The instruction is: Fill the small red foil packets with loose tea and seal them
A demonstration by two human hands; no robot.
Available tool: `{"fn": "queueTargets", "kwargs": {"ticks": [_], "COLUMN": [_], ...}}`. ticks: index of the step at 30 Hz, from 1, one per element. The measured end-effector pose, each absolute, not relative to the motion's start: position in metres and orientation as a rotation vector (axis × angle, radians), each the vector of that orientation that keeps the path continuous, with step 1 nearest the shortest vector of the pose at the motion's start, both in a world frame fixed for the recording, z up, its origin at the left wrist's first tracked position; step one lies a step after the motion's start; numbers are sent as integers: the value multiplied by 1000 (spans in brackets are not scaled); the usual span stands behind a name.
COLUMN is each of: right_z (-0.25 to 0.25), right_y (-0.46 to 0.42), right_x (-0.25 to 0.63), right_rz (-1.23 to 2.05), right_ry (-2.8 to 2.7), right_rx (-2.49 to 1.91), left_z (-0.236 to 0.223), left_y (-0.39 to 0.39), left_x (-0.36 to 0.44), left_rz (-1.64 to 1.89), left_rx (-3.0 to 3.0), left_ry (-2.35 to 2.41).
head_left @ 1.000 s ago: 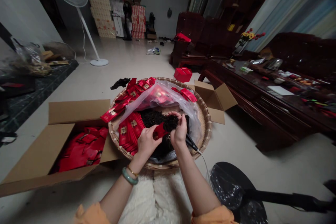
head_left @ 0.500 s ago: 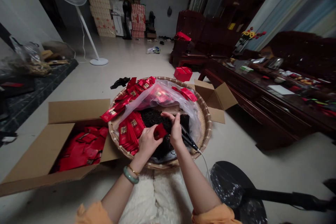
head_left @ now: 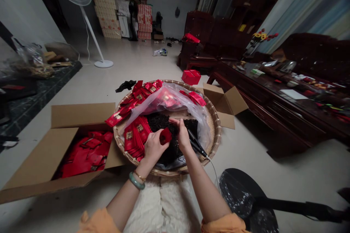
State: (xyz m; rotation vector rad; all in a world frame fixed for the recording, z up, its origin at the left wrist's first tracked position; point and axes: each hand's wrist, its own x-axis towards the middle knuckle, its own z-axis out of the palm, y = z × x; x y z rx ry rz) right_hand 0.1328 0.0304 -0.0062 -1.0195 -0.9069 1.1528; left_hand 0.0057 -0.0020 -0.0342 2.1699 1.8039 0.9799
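Shows, off the left edge of the round basket (head_left: 218, 127), an open carton (head_left: 32, 160) filled with red pouches (head_left: 87, 154). Inside the basket's left edge, has a fanned stack of filled-looking packets (head_left: 133, 138). Grips 1 open red packet (head_left: 166, 136) in the left hand (head_left: 153, 149), thumb and fingertips pinched around its side, just right of that stack and over the basket's near half, mouth spread open. Beside and beneath it, has loose dark material (head_left: 157, 121) on clear plastic (head_left: 202, 116).

Holds the right hand (head_left: 183, 138) just right of the packet, apart from it, fingers extended and grasping nothing visible. Has just changed from cupping a dark clump at the packet's mouth to this flattened, released pose; suggests, as a judgement, at least part of the clump dropped, into the packet or back onto the pile. Cannot tell how full the packet is. Farther right, toward the basket's near right edge, shows a black corded tool (head_left: 201, 149), untouched by the fingers.
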Motion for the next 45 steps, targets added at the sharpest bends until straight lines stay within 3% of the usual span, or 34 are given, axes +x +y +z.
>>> {"fn": "queueTargets", "kwargs": {"ticks": [23,45], "right_z": [6,12], "right_y": [-1,-4], "right_x": [137,135], "right_rz": [1074,427], "right_ry": [-914,-1669], "right_rx": [-892,-1321], "left_z": [-36,-44], "left_y": [-2,-5], "left_x": [5,3], "left_rz": [1000,1110], "left_rx": [2032,2052], "left_ry": [1846,1808]}}
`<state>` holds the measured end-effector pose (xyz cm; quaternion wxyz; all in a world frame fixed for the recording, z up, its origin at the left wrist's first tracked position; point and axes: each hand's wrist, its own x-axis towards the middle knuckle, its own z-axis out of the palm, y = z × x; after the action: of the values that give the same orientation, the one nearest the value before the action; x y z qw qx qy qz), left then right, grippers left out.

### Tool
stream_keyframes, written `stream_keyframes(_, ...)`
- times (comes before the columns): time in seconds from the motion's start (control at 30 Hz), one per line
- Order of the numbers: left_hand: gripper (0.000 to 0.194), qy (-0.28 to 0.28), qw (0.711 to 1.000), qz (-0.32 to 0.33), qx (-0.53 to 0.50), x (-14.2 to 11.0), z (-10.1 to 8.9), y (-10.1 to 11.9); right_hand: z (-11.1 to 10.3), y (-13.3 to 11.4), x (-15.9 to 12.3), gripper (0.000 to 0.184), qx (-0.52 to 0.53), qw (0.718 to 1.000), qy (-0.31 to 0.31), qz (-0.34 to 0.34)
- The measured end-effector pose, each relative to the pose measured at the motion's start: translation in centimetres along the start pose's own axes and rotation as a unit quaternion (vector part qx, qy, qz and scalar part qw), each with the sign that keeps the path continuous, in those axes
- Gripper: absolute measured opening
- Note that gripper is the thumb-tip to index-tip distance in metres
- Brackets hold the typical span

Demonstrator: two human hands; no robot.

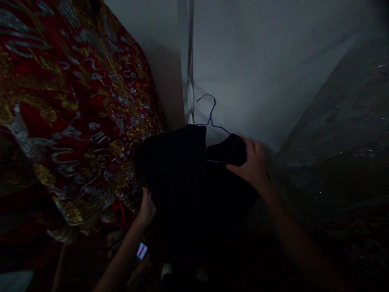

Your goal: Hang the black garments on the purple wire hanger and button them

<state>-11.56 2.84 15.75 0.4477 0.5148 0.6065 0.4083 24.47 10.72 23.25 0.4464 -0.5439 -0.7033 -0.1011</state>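
- Head view: black cloth garment (182,174) at centre, on a thin purple wire hanger (210,118), hook towards twelve o'clock.
- Right hand (253,164), two o'clock: fingers clamped on its shoulder.
- Left hand (147,209), eight o'clock, at its edge; cannot tell whether fingers grip.
- Red embroidered garment (91,101): ten o'clock.

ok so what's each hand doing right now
Left hand: closed on the left edge of the dark garment.
Right hand: closed on the garment's shoulder, by the purple hanger.
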Motion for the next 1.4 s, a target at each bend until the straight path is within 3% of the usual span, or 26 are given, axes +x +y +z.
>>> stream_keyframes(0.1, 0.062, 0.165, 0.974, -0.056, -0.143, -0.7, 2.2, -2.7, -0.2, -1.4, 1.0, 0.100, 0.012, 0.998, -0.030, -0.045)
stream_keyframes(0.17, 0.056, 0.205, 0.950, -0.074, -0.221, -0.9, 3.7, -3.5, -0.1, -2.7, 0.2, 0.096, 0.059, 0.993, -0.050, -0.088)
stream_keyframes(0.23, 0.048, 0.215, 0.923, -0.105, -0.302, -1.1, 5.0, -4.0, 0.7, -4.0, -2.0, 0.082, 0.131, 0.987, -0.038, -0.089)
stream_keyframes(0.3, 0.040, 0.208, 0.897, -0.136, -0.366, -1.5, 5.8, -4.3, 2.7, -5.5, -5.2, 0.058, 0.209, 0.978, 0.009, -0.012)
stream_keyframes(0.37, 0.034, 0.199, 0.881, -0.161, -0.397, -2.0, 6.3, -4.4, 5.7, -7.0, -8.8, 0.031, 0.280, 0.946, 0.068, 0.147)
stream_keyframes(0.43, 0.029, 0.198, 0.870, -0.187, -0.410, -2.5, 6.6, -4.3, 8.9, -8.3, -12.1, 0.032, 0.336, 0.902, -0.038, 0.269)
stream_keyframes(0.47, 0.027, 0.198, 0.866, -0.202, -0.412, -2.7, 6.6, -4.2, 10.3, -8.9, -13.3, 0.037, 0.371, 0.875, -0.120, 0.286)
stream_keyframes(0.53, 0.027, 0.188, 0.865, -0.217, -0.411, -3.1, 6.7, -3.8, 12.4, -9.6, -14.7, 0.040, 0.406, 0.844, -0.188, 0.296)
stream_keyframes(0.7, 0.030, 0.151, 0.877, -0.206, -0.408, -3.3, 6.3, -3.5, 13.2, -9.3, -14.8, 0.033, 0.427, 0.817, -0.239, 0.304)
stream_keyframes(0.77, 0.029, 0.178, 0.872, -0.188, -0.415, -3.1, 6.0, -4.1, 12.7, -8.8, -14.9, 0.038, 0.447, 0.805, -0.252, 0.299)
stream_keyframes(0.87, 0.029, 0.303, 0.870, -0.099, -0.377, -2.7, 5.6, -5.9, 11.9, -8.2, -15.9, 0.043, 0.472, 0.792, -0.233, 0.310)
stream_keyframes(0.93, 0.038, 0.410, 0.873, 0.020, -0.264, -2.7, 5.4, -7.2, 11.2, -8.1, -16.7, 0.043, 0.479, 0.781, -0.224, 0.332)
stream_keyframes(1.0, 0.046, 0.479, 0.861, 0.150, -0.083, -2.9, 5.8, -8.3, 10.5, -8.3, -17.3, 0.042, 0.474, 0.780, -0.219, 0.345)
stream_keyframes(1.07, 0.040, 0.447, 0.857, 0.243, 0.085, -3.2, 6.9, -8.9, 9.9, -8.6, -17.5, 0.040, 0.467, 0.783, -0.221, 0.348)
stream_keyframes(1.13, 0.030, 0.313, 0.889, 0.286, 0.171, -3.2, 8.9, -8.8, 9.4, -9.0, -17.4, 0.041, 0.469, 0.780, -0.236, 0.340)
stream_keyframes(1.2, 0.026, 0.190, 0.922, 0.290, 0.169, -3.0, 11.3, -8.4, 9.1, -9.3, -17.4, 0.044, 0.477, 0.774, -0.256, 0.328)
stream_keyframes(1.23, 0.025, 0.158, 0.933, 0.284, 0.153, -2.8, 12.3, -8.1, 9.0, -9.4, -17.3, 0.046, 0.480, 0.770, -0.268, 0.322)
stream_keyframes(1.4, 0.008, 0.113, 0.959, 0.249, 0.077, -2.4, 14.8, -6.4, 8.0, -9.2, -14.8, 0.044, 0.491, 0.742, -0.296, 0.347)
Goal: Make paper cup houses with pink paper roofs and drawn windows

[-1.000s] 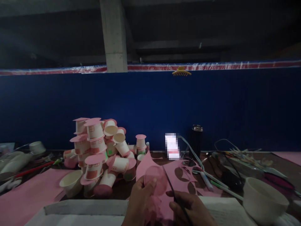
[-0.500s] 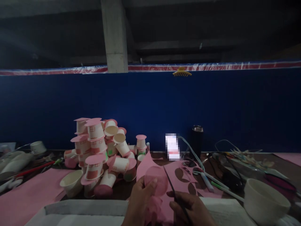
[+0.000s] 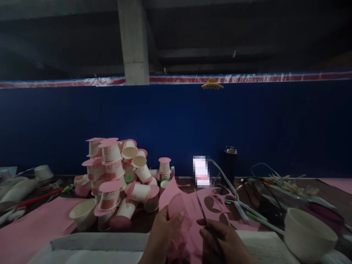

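We see our left hand (image 3: 165,234) with fingers closed on a pink paper piece (image 3: 178,211) low over the counter (image 3: 143,222), and our right hand (image 3: 222,244) gripping scissors (image 3: 203,212), blades touching the paper, beside the cup pile (image 3: 118,179)

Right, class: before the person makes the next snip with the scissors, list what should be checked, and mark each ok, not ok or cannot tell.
1. Left hand pinches the pink paper piece: ok.
2. Right hand grips the dark-bladed scissors: ok.
3. Blades point away from the left fingers: ok, they rise to the right of them.
4. Blades open on the paper edge: cannot tell, too dim.
5. Pile of pink-topped paper cups stands apart from the blades: ok.
6. White bowl lies close by the right hand: not ok.
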Demonstrator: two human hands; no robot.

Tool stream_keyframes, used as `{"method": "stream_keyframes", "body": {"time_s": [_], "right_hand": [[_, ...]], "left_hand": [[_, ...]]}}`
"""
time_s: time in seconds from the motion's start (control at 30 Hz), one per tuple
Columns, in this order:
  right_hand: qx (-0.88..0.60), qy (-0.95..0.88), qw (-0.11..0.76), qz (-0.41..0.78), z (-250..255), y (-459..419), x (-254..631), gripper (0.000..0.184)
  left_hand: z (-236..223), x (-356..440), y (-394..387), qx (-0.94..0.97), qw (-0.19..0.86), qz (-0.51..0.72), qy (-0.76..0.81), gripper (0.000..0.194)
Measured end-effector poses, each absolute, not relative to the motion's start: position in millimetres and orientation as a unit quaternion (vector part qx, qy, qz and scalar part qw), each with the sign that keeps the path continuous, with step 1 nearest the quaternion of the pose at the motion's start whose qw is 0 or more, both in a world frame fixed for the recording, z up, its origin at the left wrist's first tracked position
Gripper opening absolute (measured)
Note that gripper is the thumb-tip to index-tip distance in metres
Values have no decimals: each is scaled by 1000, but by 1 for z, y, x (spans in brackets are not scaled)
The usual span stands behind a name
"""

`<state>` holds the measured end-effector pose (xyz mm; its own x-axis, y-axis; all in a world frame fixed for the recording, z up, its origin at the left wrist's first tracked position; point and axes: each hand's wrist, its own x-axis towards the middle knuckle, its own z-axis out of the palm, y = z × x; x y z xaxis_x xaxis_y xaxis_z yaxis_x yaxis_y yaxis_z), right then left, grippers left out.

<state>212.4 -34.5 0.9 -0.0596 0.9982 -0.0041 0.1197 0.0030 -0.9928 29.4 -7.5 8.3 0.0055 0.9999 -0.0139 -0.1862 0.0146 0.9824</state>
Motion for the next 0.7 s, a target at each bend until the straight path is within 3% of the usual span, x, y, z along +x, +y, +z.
{"method": "stream_keyframes", "body": {"time_s": [0.33,0.7], "right_hand": [[-443,-544,436,564,6,-40,207,65],[-473,-579,431,504,10,-41,209,60]], "left_hand": [[17,27,-12,475,491,532,500,44],[12,26,-11,522,464,508,504,43]]}}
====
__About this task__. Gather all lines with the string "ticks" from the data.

__Solution to this task__.
Available tool: `{"fn": "queueTargets", "kwargs": {"ticks": [_], "COLUMN": [_], ...}}`. ticks: index of the step at 30 Hz, from 1, one per element. The measured end-effector pose, each absolute, not relative to the motion's start: position in metres and orientation as a rotation vector (axis × angle, radians), each the vector of that orientation that keeps the path continuous, with step 1 nearest the shortest vector of the pose at the motion's start, both in a world frame fixed for the recording, z up, its origin at the left wrist's first tracked position; step one lies a step after the motion's start; numbers are sent as integers: the value multiplied by 1000 (spans in brackets are not scaled); the usual span stands behind a name.
>>> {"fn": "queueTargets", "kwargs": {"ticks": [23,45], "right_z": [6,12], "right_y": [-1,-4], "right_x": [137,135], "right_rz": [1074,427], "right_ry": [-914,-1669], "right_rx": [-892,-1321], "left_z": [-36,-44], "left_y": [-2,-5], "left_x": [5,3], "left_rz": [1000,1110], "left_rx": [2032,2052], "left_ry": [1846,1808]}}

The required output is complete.